§ PROMPT
Set down all the data again. Change nothing.

§ DATA TO EXAMINE

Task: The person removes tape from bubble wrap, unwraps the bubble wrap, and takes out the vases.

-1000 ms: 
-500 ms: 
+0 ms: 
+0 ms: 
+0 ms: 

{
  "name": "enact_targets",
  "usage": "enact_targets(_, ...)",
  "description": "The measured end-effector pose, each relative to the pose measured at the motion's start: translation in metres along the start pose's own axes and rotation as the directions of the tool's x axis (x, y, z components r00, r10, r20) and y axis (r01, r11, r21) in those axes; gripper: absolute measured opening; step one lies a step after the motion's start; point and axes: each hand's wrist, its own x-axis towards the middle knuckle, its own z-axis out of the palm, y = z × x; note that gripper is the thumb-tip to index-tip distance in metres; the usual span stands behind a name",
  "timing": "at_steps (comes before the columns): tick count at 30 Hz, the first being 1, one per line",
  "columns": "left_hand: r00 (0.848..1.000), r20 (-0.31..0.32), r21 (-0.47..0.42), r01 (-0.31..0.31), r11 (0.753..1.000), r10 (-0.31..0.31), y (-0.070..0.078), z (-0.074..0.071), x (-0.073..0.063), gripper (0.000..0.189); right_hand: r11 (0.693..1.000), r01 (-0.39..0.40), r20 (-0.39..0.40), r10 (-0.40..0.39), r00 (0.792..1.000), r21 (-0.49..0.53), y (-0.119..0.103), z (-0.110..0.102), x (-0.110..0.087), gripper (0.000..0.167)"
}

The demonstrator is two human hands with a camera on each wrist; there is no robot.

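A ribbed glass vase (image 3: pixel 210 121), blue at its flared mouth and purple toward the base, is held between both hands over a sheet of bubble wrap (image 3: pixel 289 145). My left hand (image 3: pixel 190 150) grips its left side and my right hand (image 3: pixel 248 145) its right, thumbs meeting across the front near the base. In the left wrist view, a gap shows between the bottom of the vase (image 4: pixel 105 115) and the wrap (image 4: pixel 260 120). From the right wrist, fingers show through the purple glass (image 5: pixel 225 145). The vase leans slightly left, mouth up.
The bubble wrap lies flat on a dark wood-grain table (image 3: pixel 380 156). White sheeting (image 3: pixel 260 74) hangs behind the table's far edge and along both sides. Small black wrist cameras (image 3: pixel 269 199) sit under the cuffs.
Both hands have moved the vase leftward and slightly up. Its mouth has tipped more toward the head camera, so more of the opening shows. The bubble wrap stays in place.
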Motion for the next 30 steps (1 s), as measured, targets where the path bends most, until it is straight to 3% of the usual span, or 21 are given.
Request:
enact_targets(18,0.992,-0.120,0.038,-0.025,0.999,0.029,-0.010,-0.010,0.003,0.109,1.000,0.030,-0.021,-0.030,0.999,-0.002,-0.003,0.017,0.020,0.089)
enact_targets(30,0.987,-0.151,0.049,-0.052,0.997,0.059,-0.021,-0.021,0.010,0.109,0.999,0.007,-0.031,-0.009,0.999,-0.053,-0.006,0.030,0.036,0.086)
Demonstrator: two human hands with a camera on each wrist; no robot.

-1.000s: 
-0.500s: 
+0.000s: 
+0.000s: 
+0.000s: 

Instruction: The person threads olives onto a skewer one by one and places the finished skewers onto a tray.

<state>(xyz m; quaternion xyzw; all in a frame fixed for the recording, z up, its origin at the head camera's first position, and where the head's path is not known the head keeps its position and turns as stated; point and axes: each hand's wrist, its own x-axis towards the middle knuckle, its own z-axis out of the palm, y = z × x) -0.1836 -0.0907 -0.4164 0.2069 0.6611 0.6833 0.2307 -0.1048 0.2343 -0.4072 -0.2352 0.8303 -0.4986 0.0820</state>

§ RESULT
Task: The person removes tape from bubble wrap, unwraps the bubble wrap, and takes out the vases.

-1000 ms: 
-500 ms: 
+0 ms: 
+0 ms: 
+0 ms: 

{
  "name": "enact_targets",
  "usage": "enact_targets(_, ...)",
  "description": "The measured end-effector pose, each relative to the pose measured at the motion's start: translation in metres along the start pose's own axes and rotation as the directions of the tool's x axis (x, y, z components r00, r10, r20) and y axis (r01, r11, r21) in those axes; gripper: absolute measured opening; step one lies a step after the motion's start; point and axes: each hand's wrist, its own x-axis towards the middle knuckle, its own z-axis out of the palm, y = z × x; note that gripper is the thumb-tip to index-tip distance in metres; the usual span stands behind a name",
  "timing": "at_steps (comes before the columns): tick count at 30 Hz, the first being 1, one per line",
  "columns": "left_hand: r00 (0.848..1.000), r20 (-0.31..0.32), r21 (-0.47..0.42), r01 (-0.31..0.31), r11 (0.753..1.000), r10 (-0.31..0.31), y (-0.070..0.078), z (-0.074..0.071), x (-0.073..0.063), gripper (0.000..0.189); right_hand: r11 (0.693..1.000), r01 (-0.39..0.40), r20 (-0.39..0.40), r10 (-0.40..0.39), r00 (0.792..1.000), r21 (-0.49..0.53), y (-0.119..0.103), z (-0.110..0.102), x (-0.110..0.087), gripper (0.000..0.167)"
}

The demonstrator is two human hands with a camera on each wrist; there is no robot.

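A ribbed glass vase (image 3: pixel 210 121), blue at its flared mouth and purple toward the base, is held between both hands over a sheet of bubble wrap (image 3: pixel 289 145). My left hand (image 3: pixel 190 150) grips its left side and my right hand (image 3: pixel 248 145) its right, thumbs meeting across the front near the base. In the left wrist view, a gap shows between the bottom of the vase (image 4: pixel 105 115) and the wrap (image 4: pixel 260 120). From the right wrist, fingers show through the purple glass (image 5: pixel 225 145). The vase leans slightly left, mouth up.
The bubble wrap lies flat on a dark wood-grain table (image 3: pixel 380 156). White sheeting (image 3: pixel 260 74) hangs behind the table's far edge and along both sides. Small black wrist cameras (image 3: pixel 269 199) sit under the cuffs.
Both hands have moved the vase leftward and slightly up. Its mouth has tipped more toward the head camera, so more of the opening shows. The bubble wrap stays in place.
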Motion for the next 30 steps (1 s), as measured, targets where the path bends most, until it is straight to 3% of the usual span, or 21 are given.
Request:
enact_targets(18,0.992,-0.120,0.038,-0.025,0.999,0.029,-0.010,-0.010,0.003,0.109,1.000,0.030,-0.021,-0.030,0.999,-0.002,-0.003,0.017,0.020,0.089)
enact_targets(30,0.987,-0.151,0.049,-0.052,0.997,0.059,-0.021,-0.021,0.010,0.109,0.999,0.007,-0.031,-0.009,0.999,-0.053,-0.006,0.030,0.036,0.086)
Demonstrator: two human hands with a camera on each wrist; no robot.

-1.000s: 
-0.500s: 
+0.000s: 
+0.000s: 
+0.000s: 

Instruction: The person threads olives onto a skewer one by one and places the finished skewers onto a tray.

<state>(xyz m; quaternion xyzw; all in a frame fixed for the recording, z up, its origin at the head camera's first position, and where the head's path is not known the head keeps its position and turns as stated; point and axes: each hand's wrist, its own x-axis towards the middle knuckle, its own z-axis out of the palm, y = z × x) -0.1836 -0.0907 -0.4164 0.2069 0.6611 0.6833 0.2307 -0.1048 0.2343 -0.4072 -0.2352 0.8303 -0.4986 0.0820</state>

For this exercise, the work is now complete.